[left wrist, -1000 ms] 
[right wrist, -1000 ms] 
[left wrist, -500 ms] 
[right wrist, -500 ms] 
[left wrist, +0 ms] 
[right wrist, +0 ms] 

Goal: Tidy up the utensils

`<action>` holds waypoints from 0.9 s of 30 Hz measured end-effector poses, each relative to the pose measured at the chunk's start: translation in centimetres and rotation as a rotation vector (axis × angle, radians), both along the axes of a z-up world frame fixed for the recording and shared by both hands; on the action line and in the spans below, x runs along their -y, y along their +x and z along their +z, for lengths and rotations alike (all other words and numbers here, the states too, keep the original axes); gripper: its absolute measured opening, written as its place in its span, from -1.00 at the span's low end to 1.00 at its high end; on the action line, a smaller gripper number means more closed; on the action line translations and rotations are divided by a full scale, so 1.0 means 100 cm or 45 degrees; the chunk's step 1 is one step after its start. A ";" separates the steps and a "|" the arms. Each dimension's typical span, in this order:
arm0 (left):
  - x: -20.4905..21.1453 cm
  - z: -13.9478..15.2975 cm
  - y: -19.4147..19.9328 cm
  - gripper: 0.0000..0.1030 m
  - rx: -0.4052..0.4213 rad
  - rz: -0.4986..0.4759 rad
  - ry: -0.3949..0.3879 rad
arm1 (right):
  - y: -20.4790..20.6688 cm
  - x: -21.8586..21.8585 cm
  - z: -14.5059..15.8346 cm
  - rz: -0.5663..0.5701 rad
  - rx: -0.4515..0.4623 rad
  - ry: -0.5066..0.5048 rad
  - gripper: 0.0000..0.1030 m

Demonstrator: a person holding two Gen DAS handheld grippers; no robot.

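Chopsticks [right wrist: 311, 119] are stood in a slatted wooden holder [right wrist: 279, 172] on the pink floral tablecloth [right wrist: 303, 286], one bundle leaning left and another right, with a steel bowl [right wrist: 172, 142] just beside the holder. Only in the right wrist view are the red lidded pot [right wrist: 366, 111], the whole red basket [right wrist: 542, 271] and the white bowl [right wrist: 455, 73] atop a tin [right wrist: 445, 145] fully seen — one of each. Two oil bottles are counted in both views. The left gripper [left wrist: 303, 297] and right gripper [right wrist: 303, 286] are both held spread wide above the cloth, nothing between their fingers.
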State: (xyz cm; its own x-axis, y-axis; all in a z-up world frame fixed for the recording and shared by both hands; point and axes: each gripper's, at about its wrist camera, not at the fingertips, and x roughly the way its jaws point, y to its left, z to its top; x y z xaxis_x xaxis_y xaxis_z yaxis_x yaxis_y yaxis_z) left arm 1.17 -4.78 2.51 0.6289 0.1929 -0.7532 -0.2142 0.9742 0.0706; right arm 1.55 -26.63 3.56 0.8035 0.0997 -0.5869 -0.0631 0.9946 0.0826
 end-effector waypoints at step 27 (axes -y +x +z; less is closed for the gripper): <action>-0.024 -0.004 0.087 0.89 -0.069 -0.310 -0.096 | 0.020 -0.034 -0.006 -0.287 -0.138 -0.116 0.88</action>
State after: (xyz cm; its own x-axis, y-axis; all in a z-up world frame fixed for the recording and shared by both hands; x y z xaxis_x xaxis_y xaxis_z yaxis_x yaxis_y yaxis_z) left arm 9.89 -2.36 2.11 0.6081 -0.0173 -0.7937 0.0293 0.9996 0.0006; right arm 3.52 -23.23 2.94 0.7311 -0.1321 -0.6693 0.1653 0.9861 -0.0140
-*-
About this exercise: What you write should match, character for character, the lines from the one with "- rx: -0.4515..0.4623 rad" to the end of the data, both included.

Response to the task:
  - rx: -0.4515..0.4623 rad
  - ry: -0.5066..0.5048 rad
  - gripper: 0.0000..0.1030 m

Demonstrator: a person holding two Gen DAS handheld grippers; no robot.

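Chopsticks [right wrist: 311, 119] are stood in a slatted wooden holder [right wrist: 279, 172] on the pink floral tablecloth [right wrist: 303, 286], one bundle leaning left and another right, with a steel bowl [right wrist: 172, 142] just beside the holder. Only in the right wrist view are the red lidded pot [right wrist: 366, 111], the whole red basket [right wrist: 542, 271] and the white bowl [right wrist: 455, 73] atop a tin [right wrist: 445, 145] fully seen — one of each. Two oil bottles are counted in both views. The left gripper [left wrist: 303, 297] and right gripper [right wrist: 303, 286] are both held spread wide above the cloth, nothing between their fingers.
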State: (xyz cm; its own x-axis, y-axis; all in a z-up world frame fixed for the recording and shared by both hands; point and axes: each gripper's, at about its wrist camera, not at the fingertips, and x roughly the way its jaws point, y to its left, z to its top; x y z xaxis_x xaxis_y xaxis_z yaxis_x yaxis_y yaxis_z) left arm 1.17 -4.78 2.51 0.6289 0.1929 -0.7532 -0.2142 0.9742 0.0706; right arm 1.55 -26.63 3.56 0.8035 0.0997 -0.5869 -0.0631 0.9946 0.0826
 end-effector waypoints at step 27 (axes -y +x +z; less is closed for the gripper): <action>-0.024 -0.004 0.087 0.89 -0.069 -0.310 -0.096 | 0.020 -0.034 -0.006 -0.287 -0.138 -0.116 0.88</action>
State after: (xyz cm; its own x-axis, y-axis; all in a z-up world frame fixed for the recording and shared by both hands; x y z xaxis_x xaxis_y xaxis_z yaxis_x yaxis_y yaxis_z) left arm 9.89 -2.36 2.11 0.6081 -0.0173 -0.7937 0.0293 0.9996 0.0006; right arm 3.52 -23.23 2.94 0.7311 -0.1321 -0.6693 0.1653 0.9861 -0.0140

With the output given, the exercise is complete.